The Temptation of Bitterness for Being Wronged

Someone has hurt you very badly. Or perhaps they’ve hurt someone close to you. A huge injustice has been done. You know it was wrong. Everybody knows it was wrong. Efforts at biblical reconciliation have been made. Maybe you made progress, maybe you didn’t. And you find yourself eaten up with recurrent anger and bitterness against the offender. You may even be married to him or her. Or it may be your father or your former boss.

“Call to mind a specific, tailor-made, blood-bought promise that Jesus has guaranteed for you by his blood.”

And you know the bitterness is wrong, but you can’t seem to shake it, because every time you try the sheer injustice of it all rises up with such ugliness you clinch your fist and grit your teeth that this wrong is not being properly punished. Justice is not being done. In fact he or she may not even think they did anything wrong. Life may be going on just fine for them while you deal with the wreckage. What do you do?

You admit: “I can’t shake it, I need help. I am being enslaved by this bitterness. It’s destroying me, and no one else.” Then you pray: “Father, I really need your help. I can’t stop feeling rage at this person. Help me. Please take it away.”

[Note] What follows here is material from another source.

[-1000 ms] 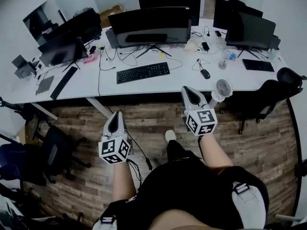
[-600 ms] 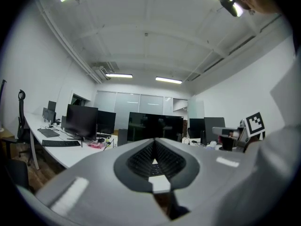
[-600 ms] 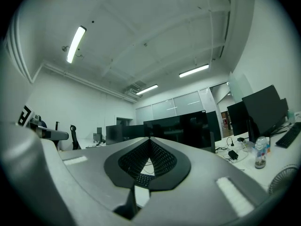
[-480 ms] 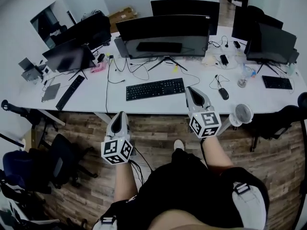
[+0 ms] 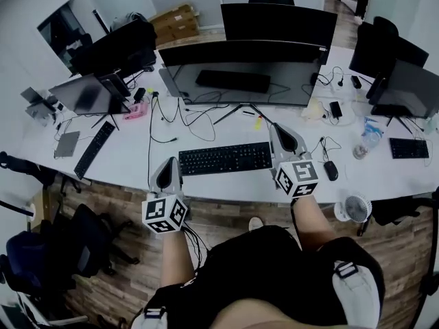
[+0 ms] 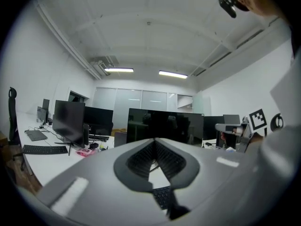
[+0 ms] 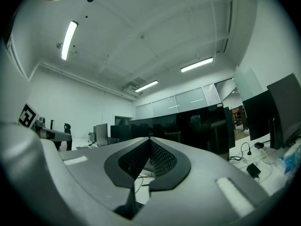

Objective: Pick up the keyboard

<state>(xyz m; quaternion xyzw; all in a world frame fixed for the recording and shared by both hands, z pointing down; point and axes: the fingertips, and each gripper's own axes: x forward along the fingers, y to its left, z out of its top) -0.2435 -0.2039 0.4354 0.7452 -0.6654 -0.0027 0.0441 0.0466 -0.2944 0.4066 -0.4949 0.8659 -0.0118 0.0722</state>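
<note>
Keyboard (image 5: 225,158) lay lengthwise across, left gripper (image 5: 167,166) off its left end, right gripper (image 5: 278,132) nearer its right end; both pinched together, empty.

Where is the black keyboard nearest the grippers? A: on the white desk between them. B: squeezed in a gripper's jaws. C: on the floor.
A: the keyboard lies flat on the white desk, between the left gripper and the right gripper, both shut and empty.

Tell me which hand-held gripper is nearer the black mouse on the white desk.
Right. The right hand-held gripper is just left of the mouse, by the right end of the keyboard. The left hand-held gripper is past the keyboard's left end, much farther away.
</note>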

Then you call to mind a specific, tailor-made, blood bought (and that is especially relevant here, because Jesus bled instead of being bitter) promise, like Romans 12:19, “Beloved, never avenge yourselves, but leave it to the wrath of God, for it is written, ‘Vengeance is mine, I will repay, says the Lord.’”

And you trust this promise: He will repay. He will repay. Vengeance belongs to him and he will see to it that perfect justice is done for every sin against me, indeed every sin in the universe. He will deal with it, either in hell or on the cross. I don’t need to carry this cause anymore. I can hand it over to him who judges justly (1 Peter 2:23). And I do that now. “I trust you, Father, to settle this matter perfectly. I trust you.”

And then you act. You get rid of the reminders you’ve been using. You don’t go to the brooding places. You burn the letters you’ve been simmering over. You stop rehearsing all the scenarios of vengeance. When they come up in your head you say, No, and turn to the word of Christ, the cross, the promises, the judgment.

And you look up to God, your merciful Father, and thank him for being a perfectly holy and righteous judge who lifts the deadly burden of vengeance from our back.

So I commend it to you: APTATadmit, pray, trust, act, thank. I think this is what it means to walk by the Spirit. To walk by faith. I think this is what it means for the word of God to be at work in those who believe.

And I pray I will be able to look back on 2012 with you and say,

I thank God constantly that all year long you received the word of God, which you read in your Bible and which you heard from me; and that you accepted it not as the word of men but as what it really is, the word of God, which is at work in you who believe, to set you free.